Him and the Heartbreak
“I don’t think this is working out,” he said as he stood in the rain outside my apartment.

I met him on an English department trip to Canada the summer before our junior year. We talked all summer, and we made things official the weekend before the fall semester started. Leading up to that moment, I had told him about my faith. I told him that I love Jesus more than anyone or anything, that I want to get married and have lots of babies someday. Finally, I told him that I want to wait until marriage. Although he didn’t share my faith, we wanted to date each other anyway. He was kind, he was funny, he was a great cook, he was smart, he loved music and musicals, and at the time, he loved me.

After two months, he broke up with me. He must have changed his mind about being fine with dating a Catholic girl, or maybe he never was. I thought we wanted the same things, but as it turns out, that wasn’t the case. Of course, all of this is okay, but in the moment, it broke my heart. Although I’m sure this wasn’t his intention, he left me feeling inadequate, empty, and unworthy of love. I cried that night until my head was sore and my voice was hoarse.

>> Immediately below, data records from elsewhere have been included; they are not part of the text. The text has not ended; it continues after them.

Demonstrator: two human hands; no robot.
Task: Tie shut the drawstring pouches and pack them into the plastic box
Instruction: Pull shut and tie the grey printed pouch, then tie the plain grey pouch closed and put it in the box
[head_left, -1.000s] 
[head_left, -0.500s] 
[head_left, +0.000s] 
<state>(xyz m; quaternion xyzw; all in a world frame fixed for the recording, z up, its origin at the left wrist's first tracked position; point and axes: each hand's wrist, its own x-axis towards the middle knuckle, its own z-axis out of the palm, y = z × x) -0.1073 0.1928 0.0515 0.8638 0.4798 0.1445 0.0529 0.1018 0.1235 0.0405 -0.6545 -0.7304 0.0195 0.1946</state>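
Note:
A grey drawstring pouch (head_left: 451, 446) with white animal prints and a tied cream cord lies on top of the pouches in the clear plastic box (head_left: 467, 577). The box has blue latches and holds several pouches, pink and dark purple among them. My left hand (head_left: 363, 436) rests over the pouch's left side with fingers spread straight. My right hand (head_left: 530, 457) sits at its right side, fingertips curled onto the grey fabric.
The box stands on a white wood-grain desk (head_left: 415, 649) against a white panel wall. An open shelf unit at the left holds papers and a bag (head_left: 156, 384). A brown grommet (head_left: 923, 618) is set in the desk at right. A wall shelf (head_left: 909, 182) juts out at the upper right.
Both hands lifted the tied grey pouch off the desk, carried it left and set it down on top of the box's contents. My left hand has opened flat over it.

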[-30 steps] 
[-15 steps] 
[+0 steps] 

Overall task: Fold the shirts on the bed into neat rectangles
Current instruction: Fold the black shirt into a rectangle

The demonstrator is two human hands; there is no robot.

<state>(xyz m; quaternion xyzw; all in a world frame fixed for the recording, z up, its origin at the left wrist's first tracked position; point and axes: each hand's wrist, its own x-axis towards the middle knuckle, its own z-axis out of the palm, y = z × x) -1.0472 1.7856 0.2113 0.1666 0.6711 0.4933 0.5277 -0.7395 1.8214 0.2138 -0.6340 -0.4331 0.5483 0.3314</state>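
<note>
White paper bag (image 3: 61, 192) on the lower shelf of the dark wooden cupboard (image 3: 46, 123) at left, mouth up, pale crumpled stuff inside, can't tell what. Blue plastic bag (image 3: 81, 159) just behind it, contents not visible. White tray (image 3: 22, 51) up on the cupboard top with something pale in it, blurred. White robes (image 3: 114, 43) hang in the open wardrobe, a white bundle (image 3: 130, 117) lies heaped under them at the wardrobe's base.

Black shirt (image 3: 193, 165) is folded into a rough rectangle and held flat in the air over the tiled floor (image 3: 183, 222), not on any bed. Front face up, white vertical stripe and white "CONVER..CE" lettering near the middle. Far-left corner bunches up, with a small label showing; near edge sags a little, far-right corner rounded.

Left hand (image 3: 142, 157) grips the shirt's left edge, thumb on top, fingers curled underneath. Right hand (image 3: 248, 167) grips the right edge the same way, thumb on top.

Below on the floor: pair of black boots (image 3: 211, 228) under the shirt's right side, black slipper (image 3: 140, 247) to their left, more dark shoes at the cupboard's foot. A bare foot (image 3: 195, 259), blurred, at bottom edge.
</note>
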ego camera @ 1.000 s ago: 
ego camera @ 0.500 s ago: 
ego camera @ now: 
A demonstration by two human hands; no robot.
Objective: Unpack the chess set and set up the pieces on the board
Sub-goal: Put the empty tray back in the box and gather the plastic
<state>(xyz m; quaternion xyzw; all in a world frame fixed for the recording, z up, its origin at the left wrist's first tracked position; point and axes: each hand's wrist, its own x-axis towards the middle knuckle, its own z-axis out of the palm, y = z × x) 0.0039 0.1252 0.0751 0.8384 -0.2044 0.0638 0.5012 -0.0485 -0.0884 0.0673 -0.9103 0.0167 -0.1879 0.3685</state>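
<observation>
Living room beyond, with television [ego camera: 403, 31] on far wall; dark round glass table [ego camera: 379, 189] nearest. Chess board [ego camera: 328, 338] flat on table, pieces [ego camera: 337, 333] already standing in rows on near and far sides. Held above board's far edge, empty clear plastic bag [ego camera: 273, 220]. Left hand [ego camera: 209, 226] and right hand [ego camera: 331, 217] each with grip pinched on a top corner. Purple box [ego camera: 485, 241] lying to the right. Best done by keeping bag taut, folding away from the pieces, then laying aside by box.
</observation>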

How God Healed My Broken Heart
How God Healed My Broken Heart

My Good Heavenly Father
I had dated a lot in high school, but in college, I waited and prepared myself for something serious. Prior to dating him, I was single for about two and a half years. After spending those years of praying for a boyfriend and for myself to become holier for one, I felt like I had lost my chance. I hoped that the next boyfriend I had would be the one God wanted me to marry. As He usually does, God had other plans. I would ask God to help me love my future husband the way that He created him to be loved. I would pray that my future husband was growing closer to God and preparing to meet me and love me. As I prayed, God in His goodness was at work, but He’s full of surprises and He kept me on my toes.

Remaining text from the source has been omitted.